2. A LITERATURA VAI AO CINEMA
Assim como quaisquer linguagens artísticas, a Literatura não pode ser tomada como objeto isolado ou sacralizado, sobre o qual não se pode lançar mão senão como obra literária em si mesma. Nessa esteira, a experiência literária (BONDÍA, 2002) se esculpe como uma das inúmeras atividades artísticas que integram as vivências humanas, em contato direto e constante com outros meios de expressão. Exatamente em virtude dessas afinidades que não se pode falar em subordinação de uma linguagem a outra, mas sim na existência de textos primários, originais, autênticas obras de arte, uma vez que Literatura e Cinema possuem diferenças em suas “estruturas estéticas” (BAZIN, 1999) que extrapolam as simples necessidades capitalistas de faturamento sobre um mesmo produto em diferentes mídias. Sobre esse assunto, André Bazin (1999) observa que “por mais aproximativas que sejam as adaptações, elas não podem causar danos ao original” (BAZIN, 1999, p.93). Na pior das hipóteses, haverá uma ampliação da bagagem cultural do público consumidor, pois “quanto aos ignorantes, das duas uma: ou se contentarão com o filme, que certamente vale por outro, ou terão vontade de conhecer o modelo, o que é um ganho para a literatura” (BAZIN, 1999, p. 93).

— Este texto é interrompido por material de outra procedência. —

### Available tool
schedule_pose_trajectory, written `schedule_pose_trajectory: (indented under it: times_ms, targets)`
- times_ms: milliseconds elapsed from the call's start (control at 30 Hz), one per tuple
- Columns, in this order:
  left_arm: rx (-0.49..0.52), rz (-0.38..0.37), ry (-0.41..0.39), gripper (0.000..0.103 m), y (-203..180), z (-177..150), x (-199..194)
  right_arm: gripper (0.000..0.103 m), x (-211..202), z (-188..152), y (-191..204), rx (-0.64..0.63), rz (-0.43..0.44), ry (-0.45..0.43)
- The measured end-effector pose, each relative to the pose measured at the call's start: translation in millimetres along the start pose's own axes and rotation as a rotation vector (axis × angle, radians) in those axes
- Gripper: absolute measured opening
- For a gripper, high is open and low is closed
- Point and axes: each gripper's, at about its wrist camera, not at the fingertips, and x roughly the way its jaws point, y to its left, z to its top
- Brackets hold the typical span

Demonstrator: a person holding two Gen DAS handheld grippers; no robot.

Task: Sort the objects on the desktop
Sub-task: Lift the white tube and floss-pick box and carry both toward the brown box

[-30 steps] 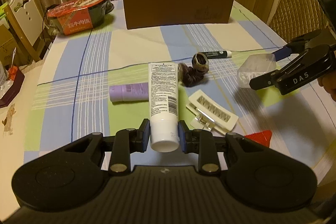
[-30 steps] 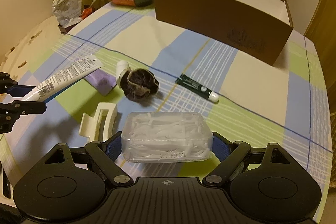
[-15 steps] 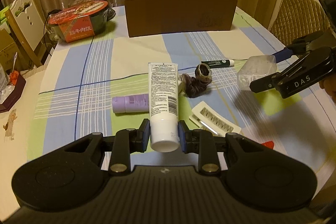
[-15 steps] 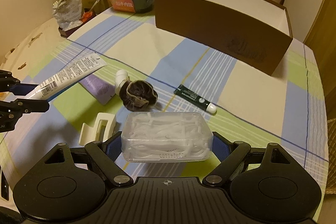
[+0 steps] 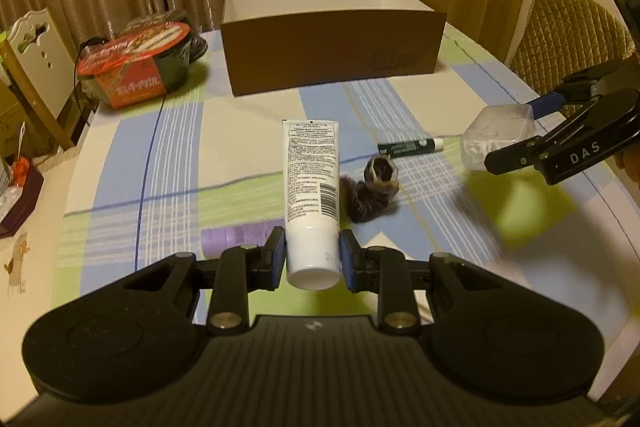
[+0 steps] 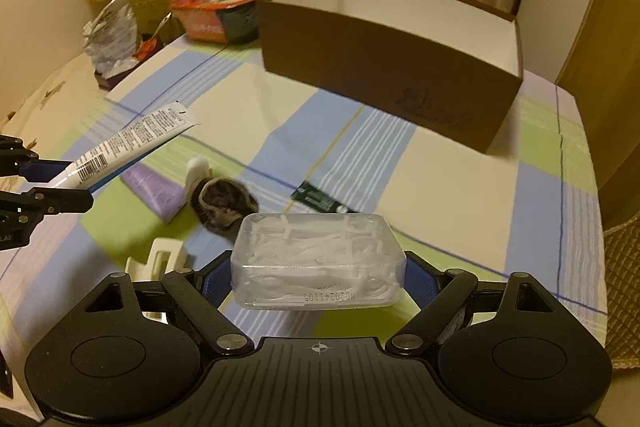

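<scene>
Tube [image 5: 311,187], smooth white plastic, is pinched near its cap by the left gripper [image 5: 312,259] above the table's [image 5: 120,147] near edge; the right gripper [image 6: 318,275] clamps a clear rectangular box [image 6: 318,259] of floss picks.

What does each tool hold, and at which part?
The left tool holds the white tube near its cap end. The right tool holds the clear plastic box by its two short sides.

White tube [image 5: 311,187] and clear floss-pick case [image 6: 318,263], both aloft before brown box [image 5: 332,39].
</scene>
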Motion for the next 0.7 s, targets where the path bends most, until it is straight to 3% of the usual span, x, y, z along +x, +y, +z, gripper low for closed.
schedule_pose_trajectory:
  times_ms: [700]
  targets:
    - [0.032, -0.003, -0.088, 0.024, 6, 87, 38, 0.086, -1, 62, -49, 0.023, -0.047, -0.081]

Nessa toada, uma vez que representam obras distintas, com valores estéticos próprios e inseridos em diferentes Sistemas (Literário e Cinematográfico), a transposição do romance para as telas culmina num trabalho de tradução de um texto-fonte para um texto-alvo. A intertextualidade decorrente da proximidade de artes distintas, exige técnicas e métodos próprios para adequar uma obra a outra linguagem, portanto, é possível dizer que a tradução se realiza como uma recriação, uma reescrita para além da equivalência das linguagens. Joel Cardoso (2011) arremata isso ao afirmar que “as artes não se excluem, não se repelem, mas, estabelecendo um diálogo, se autorreferenciam, se complementam” (CARDOSO, 2011, p. 3), pois Literatura e Cinema “podem também aproximar-se no estudo, no ensino e na pesquisa.” (CARDOSO, 2011, p. 3). Nas palavras de Tânia Carvalhal (2006), porém, a relação estabelecida entre os textos de partida e de chegada “não é um processo tranquilo nem pacífico” (CARVALHAL, 2006, p. 53). Nesse processo de adaptação, há inserções dialéticas de estruturas narrativas textuais e extratextuais em um dado espaço, consequentemente surgem nessa aproximação de linguagens certos conflitos naturais à tradução intersemiótica, “que cabe aos estudos comparados investigar numa perspectiva sistemática de leitura intertextual” (CARVALHAL, 2006, p. 53). A noção de tradução como forma de reescritura (LEFEVERE, 2007) favorece o aprofundamento dos Estudos Descritivos da Tradução (TOURY, 1995) e amplia discussões de ordem estética concernentes à Literatura, ao Cinema e a ambos em diálogo. Assim, qualquer texto (verbal, não-verbal ou misto), considerado tradução em uma determinada cultura (ou meio de expressão artística) é objeto legítimo de investigação para os Estudos da Tradução. Vale ressaltar, em tempo, que as análises de transposições de um sistema de signos para outro não devem dar importância apenas à equivalência ou à autonomia das diferentes linguagens, mas, principalmente, às especificidades de cada uma destas.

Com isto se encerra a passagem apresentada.